林飛榆見此,垂下的眸子微微劃過了一絲冷意,再擡起眼眸時,那雙眸子卻盡是心疼,拿着帕子擦着臉上的淚珠,對着陳潋滟,輕嘆道:“如此,母後也無法說,到底這陳國是你皇兄的,而母後到底只是個女人,所有的權力也不過在這皇宮之中,然母後還是要告訴我兒一個消息。”
林飛榆握住了陳潋滟的手,道:“沈亭墨如今在浔陽城。”
“什麽!亭墨哥哥又去見那賤人了!”陳潋滟怒不可遏地驚呼道,原本軟萌的聲音也因此而變得格外的尖銳刺耳。
林飛榆拍了拍陳潋滟的手,微微搖了搖頭,“母後能說的也只有這一些,母後宮中還有事,便先回去了。”
說完林飛榆欲言又止地看了一眼陳潋滟,這才出了宮門,而陳潋滟在看到林飛榆出去時,心頭卻又異樣的感覺,一定是她皇兄囚禁了母後,可母後卻為了她冒險出來!
陳潋滟咬着牙,沉着眼眸道:“當真是我的好皇兄!”
……
夜幕之後,姜國的軍隊回到了營地之中,雲哲坐在營帳之中,正對着油燈,拿着白布擦拭着長劍,在看到高順毅走進之時,擡頭看了他一眼。

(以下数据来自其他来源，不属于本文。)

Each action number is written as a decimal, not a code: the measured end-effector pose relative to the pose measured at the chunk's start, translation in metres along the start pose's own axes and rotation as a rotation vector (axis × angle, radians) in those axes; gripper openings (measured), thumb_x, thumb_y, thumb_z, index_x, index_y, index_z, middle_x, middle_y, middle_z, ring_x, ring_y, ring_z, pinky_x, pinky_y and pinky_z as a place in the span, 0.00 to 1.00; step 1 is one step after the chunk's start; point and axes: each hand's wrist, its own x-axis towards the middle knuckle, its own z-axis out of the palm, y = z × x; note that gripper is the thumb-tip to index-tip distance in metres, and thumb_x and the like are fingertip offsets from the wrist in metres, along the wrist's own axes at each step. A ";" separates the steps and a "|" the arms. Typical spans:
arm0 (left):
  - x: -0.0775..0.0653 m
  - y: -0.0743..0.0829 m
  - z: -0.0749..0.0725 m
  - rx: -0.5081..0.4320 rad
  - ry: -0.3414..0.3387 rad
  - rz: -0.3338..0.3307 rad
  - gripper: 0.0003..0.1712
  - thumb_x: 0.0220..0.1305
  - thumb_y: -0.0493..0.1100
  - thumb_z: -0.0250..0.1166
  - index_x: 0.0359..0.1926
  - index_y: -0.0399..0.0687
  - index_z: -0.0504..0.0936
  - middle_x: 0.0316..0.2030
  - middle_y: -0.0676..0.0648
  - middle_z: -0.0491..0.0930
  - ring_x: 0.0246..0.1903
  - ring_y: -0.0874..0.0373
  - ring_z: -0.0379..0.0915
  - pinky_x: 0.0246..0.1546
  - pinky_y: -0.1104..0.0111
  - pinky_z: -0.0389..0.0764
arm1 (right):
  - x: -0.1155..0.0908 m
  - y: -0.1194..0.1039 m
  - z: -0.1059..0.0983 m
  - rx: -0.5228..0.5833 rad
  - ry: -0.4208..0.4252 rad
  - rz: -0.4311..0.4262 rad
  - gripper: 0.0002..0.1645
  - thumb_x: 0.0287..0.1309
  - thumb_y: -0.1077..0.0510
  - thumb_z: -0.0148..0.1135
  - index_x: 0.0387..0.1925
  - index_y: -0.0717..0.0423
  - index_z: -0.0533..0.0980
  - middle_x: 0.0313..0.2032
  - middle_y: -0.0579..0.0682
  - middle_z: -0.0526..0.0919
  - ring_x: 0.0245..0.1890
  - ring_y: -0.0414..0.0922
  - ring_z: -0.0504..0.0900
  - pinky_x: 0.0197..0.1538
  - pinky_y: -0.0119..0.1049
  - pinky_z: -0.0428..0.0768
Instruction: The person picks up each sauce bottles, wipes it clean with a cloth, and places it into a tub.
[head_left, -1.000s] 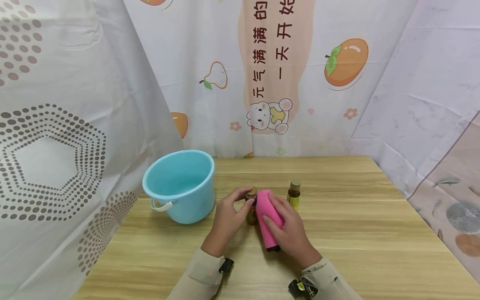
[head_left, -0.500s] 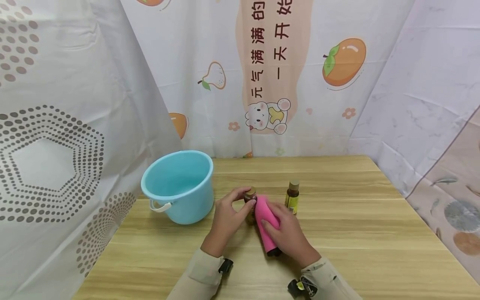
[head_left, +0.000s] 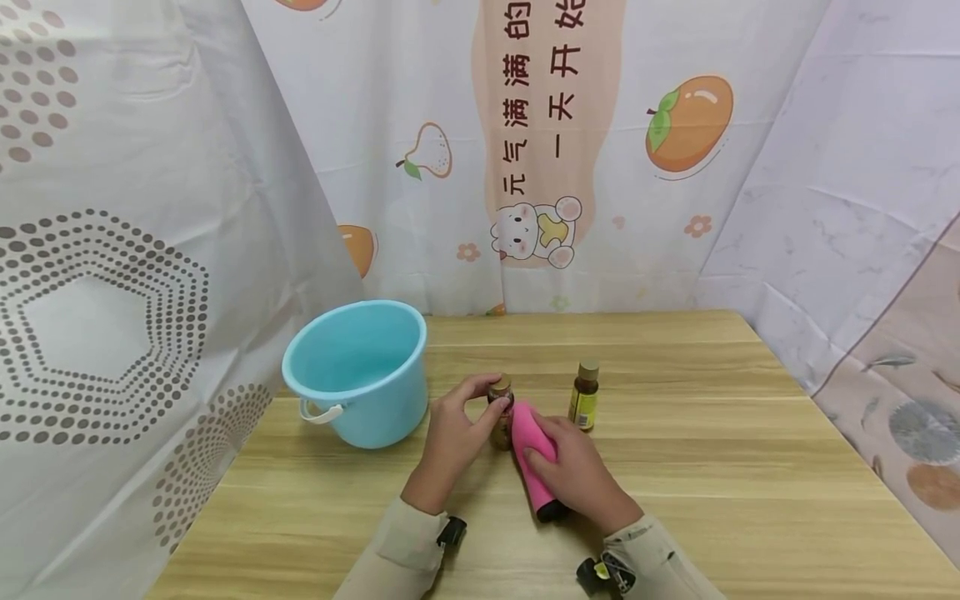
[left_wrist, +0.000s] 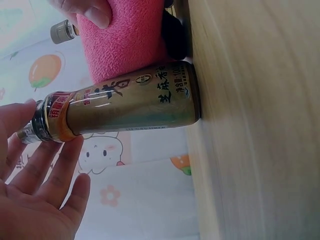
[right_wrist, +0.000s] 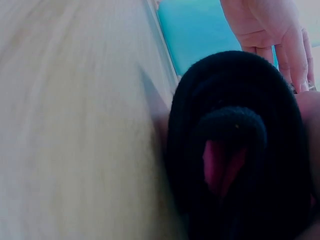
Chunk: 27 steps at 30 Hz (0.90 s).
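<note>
My left hand [head_left: 450,433] holds a brown sesame oil bottle [left_wrist: 130,107] by its neck, thumb and fingers around the part below the cap. The bottle stands upright on the table. My right hand [head_left: 581,471] grips a folded pink towel [head_left: 531,454] with a black edge [right_wrist: 235,80]. In the left wrist view the towel lies against the bottle's side. Behind the right hand stands a second small dark bottle [head_left: 583,408] with a yellow label and a gold cap, touched by neither hand. The right hand's fingertips behind the towel are partly hidden.
A light blue bucket [head_left: 390,404] with a white handle stands left of the hands. Both hands work over a wooden table [head_left: 697,433], with a printed curtain [head_left: 450,200] behind its far edge.
The right hand has slid the pink towel down along the bottle, toward the person. More of the yellow-labelled bottle now shows. The left hand has kept its place on the sesame oil bottle.
</note>
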 end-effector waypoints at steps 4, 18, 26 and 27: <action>0.001 0.000 0.000 0.019 0.011 0.028 0.19 0.67 0.48 0.72 0.58 0.56 0.85 0.50 0.56 0.88 0.53 0.60 0.84 0.54 0.54 0.86 | 0.000 0.000 -0.001 0.003 0.011 -0.012 0.37 0.64 0.52 0.70 0.72 0.54 0.72 0.60 0.56 0.82 0.54 0.49 0.82 0.56 0.49 0.84; 0.001 -0.002 -0.001 -0.007 0.006 0.024 0.18 0.66 0.47 0.73 0.56 0.59 0.86 0.50 0.59 0.86 0.48 0.64 0.82 0.48 0.53 0.87 | -0.001 0.000 -0.002 0.047 0.103 -0.063 0.36 0.61 0.51 0.72 0.71 0.48 0.75 0.61 0.53 0.82 0.55 0.49 0.83 0.55 0.48 0.84; 0.001 -0.003 -0.001 0.014 -0.011 0.035 0.18 0.68 0.47 0.72 0.57 0.56 0.86 0.49 0.58 0.85 0.49 0.64 0.83 0.51 0.58 0.87 | 0.000 0.000 -0.003 0.083 0.214 -0.205 0.38 0.61 0.54 0.74 0.71 0.48 0.74 0.60 0.49 0.82 0.51 0.43 0.83 0.48 0.41 0.86; 0.001 -0.004 -0.001 0.016 -0.012 0.039 0.18 0.68 0.47 0.72 0.57 0.56 0.86 0.49 0.58 0.85 0.49 0.64 0.83 0.51 0.58 0.87 | 0.000 0.000 -0.003 0.094 0.229 -0.225 0.38 0.60 0.55 0.75 0.72 0.48 0.73 0.60 0.49 0.82 0.49 0.42 0.83 0.46 0.39 0.86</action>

高順毅身子被雲哲那擡起的一眸給生生的僵硬在了遠處,良久後調整了心緒,正要上前雲哲卻已經擡起長劍橫在了他的脖子上,高順毅快速地擡頭看着雲哲,驚呼道:“殿下!”
“岳父,我想你明白小婿的意思,你是說還是不說?”雲哲似笑非笑地望着高順毅。
高順毅梗着脖子,道:“不知道!”
雲哲的眸子瞬間沉了下來,而長劍微微一動在高順毅的脖子上劃出了一道血痕,質問道:“人到底在哪裏!”